Active Ingredients: Gabapentin
The results of this study were not published.
However, treatment had to be discontinued due to recurrent symptomatic hyponatraemia. Several drugs, including topiramate, gabapentin, and amitriptyline, failed to improve the trigeminal neuralgia. ESL at low doses 400 mg daily achieved excellent pain control without altering the plasma sodium concentration.
Cuadrado et al. Symptoms reappeared when the dose was reduced. The clinical case presented by Aledo Serrano et al.
The patient responded partially to CBZ but experienced severe adverse reactions. The patient remained asymptomatic with ESL dosed at 1200 mg daily. The main variables were pain intensity before and after treatment VAS, frequency of pain attacks before and after treatment, and adverse reactions.
The study included 10 patients 4 in monotherapy; 7 were women, and mean age was 67. Mean follow-up time was 24. No patient experienced severe adverse reactions; one presented hyponatraemia.
Pain intensity and frequency decreased in 9 of the 10 patients.
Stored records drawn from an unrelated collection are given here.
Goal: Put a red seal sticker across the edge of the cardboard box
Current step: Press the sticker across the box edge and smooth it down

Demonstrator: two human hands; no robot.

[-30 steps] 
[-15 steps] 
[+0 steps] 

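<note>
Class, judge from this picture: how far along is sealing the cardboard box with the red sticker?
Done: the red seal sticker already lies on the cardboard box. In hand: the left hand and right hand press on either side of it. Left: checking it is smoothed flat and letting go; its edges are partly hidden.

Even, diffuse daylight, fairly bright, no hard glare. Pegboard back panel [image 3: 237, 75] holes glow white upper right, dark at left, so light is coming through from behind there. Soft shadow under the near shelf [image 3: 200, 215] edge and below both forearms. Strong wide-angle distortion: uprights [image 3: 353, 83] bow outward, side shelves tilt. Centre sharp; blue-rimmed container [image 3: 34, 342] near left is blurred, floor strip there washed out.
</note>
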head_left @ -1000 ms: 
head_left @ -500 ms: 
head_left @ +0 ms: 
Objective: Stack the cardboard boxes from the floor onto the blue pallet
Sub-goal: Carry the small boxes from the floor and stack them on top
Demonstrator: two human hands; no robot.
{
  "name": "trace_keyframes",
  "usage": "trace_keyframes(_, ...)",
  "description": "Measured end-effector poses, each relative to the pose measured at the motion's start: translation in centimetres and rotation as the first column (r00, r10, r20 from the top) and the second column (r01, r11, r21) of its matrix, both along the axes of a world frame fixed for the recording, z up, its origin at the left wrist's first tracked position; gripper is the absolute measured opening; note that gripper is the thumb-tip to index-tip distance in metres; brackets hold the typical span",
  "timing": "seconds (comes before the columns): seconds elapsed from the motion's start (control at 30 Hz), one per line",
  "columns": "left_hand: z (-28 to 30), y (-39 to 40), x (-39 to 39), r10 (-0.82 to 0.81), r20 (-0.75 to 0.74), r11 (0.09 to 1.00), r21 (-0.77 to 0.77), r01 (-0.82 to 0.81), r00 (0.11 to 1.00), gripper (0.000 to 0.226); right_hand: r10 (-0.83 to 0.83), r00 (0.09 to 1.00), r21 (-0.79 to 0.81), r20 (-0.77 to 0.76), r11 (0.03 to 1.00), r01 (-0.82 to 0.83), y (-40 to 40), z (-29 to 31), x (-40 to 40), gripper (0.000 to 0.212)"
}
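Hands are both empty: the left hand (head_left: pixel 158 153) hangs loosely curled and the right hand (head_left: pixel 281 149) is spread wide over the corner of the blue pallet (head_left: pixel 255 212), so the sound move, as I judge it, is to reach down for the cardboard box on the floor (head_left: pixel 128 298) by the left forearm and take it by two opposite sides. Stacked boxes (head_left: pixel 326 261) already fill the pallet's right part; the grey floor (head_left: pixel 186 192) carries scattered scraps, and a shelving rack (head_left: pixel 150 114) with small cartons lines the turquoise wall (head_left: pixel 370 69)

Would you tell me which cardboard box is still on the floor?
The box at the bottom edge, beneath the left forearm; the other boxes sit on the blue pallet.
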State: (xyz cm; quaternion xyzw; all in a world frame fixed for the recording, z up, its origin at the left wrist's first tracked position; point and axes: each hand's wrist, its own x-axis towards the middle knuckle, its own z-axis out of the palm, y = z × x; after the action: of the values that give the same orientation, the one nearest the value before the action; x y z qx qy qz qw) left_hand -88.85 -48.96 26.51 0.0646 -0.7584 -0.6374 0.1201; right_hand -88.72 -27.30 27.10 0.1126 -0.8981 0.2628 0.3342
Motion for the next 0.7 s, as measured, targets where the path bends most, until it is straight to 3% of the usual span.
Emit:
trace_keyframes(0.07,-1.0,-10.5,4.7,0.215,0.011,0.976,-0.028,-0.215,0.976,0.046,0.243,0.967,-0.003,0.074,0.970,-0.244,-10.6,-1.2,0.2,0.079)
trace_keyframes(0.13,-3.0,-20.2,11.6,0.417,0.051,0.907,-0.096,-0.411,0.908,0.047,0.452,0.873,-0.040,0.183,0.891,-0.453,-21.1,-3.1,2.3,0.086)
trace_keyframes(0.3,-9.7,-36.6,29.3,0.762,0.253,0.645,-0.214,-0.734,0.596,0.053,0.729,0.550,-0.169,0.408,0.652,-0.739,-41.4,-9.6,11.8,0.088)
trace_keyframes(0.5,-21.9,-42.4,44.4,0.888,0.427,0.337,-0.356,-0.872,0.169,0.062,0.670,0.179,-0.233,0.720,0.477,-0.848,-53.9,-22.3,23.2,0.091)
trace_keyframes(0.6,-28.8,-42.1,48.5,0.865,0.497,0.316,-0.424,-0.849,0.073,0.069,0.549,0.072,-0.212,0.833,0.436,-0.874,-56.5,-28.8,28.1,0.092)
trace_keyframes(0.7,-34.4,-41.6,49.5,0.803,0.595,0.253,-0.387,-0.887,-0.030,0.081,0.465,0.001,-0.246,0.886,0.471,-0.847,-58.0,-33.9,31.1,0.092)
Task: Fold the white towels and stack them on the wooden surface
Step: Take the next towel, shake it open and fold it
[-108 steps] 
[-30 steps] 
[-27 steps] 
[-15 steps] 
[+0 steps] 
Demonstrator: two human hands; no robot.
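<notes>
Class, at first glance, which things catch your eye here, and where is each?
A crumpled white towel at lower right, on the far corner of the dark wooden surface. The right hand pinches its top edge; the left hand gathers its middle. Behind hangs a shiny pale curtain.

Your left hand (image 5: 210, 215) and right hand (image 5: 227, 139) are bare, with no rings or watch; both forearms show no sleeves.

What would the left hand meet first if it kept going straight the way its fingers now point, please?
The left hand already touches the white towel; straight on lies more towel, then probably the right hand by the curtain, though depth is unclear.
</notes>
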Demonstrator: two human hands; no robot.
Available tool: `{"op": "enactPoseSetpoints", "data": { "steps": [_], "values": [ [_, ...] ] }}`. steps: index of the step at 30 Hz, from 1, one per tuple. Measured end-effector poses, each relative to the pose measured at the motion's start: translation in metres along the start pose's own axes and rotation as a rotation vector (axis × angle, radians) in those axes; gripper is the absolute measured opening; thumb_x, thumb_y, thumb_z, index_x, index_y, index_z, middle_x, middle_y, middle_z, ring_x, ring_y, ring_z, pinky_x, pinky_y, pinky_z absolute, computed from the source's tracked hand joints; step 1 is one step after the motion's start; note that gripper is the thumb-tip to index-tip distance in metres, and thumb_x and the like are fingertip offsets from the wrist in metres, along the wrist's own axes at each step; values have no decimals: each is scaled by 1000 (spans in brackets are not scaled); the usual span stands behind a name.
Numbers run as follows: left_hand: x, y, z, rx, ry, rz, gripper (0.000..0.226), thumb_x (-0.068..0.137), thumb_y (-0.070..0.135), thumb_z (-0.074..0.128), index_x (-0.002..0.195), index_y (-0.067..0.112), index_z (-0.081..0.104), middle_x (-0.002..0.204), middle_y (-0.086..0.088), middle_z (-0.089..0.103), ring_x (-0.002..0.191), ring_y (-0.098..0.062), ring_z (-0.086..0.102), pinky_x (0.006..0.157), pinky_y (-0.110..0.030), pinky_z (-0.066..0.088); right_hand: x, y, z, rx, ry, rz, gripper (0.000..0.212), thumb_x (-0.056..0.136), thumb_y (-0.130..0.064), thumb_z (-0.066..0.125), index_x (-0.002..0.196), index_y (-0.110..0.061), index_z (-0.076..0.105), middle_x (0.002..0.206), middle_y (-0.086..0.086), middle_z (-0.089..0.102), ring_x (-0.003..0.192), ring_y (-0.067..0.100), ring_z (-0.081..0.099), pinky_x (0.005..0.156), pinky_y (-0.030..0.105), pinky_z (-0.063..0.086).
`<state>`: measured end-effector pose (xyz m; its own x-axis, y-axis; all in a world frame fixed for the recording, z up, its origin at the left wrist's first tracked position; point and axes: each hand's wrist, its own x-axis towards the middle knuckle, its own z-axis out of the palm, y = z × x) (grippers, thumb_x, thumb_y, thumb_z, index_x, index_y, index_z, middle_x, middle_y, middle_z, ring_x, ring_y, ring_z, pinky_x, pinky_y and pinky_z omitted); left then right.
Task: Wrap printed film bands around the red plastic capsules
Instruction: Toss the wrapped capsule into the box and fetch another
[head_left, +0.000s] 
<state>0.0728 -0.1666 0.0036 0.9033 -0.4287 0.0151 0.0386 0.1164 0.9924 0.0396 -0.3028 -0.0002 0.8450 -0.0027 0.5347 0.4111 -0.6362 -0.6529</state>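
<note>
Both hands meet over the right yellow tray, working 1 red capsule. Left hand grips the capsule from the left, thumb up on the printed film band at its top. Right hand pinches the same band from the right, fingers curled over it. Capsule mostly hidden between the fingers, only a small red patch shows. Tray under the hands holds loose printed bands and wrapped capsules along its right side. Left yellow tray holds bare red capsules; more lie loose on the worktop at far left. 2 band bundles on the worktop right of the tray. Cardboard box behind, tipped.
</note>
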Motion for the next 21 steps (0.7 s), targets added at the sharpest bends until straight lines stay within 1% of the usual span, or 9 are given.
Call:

In these patients, pain intensity decreased from 8. Response to ESL was evaluated in 15 patients over a 6-month period; the initial evaluation included the data from the clinical history, physical examination, complementary tests, information about previous treatments, and the adverse reactions motivating drug discontinuation.
Patients were subsequently evaluated at 3 and 6 months to assess treatment efficacy and any adverse reactions. Eslicarbazepine acetate in series of cases of different aetiologies At the SEN's 63 rd Annual Meeting, Barcelona, Tena Mora 26 presented in poster format the results of a prospective, descriptive study of the efficacy and safety of ESL in monotherapy in 6 patients with different types of neuropathic pain.
Analyses complete blood count, coagulation test, sodium and potassium levels, kidney and liver function were performed at 1 and 3 months after treatment onset; the VAS was completed during the first consultation VAS 1, at 1 month VAS 2, and at 3 months of follow-up VAS 3.
None of the patients showed alterations in blood analysis results during the study period 3 months. According to a recent study by Soares-da-Silva another at the 10,11 position.